• _AIM OF THE EXERCISE_: The whole listing needs to be returned exactly as it appears.

==================================================

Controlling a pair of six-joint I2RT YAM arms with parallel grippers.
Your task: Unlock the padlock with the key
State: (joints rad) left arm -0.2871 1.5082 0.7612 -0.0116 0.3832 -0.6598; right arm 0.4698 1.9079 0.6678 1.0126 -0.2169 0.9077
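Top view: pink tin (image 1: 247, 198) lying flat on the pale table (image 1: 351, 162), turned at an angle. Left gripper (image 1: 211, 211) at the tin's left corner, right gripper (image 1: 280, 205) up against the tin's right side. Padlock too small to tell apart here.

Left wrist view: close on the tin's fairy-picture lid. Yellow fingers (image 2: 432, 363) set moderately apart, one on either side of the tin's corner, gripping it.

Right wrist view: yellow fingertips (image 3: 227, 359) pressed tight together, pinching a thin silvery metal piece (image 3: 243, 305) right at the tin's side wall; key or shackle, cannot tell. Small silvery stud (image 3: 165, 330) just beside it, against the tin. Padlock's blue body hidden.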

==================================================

• _EXERCISE RESULT_:
Controlling a pair of six-joint I2RT YAM arms with parallel grippers.
Your task: Unlock the padlock with the key
State: (joints rad) left arm -0.2871 1.5082 0.7612 -0.0116 0.3832 -0.6598; right arm 0.4698 1.9079 0.6678 1.0126 -0.2169 0.9077
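Top view: pink tin (image 1: 247, 198) lying flat on the pale table (image 1: 351, 162), turned at an angle. Left gripper (image 1: 211, 211) at the tin's left corner, right gripper (image 1: 280, 205) up against the tin's right side. Padlock too small to tell apart here.

Left wrist view: close on the tin's fairy-picture lid. Yellow fingers (image 2: 432, 363) set moderately apart, one on either side of the tin's corner, gripping it.

Right wrist view: yellow fingertips (image 3: 227, 359) pressed tight together, pinching a thin silvery metal piece (image 3: 243, 305) right at the tin's side wall; key or shackle, cannot tell. Small silvery stud (image 3: 165, 330) just beside it, against the tin. Padlock's blue body hidden.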

No additional output is expected.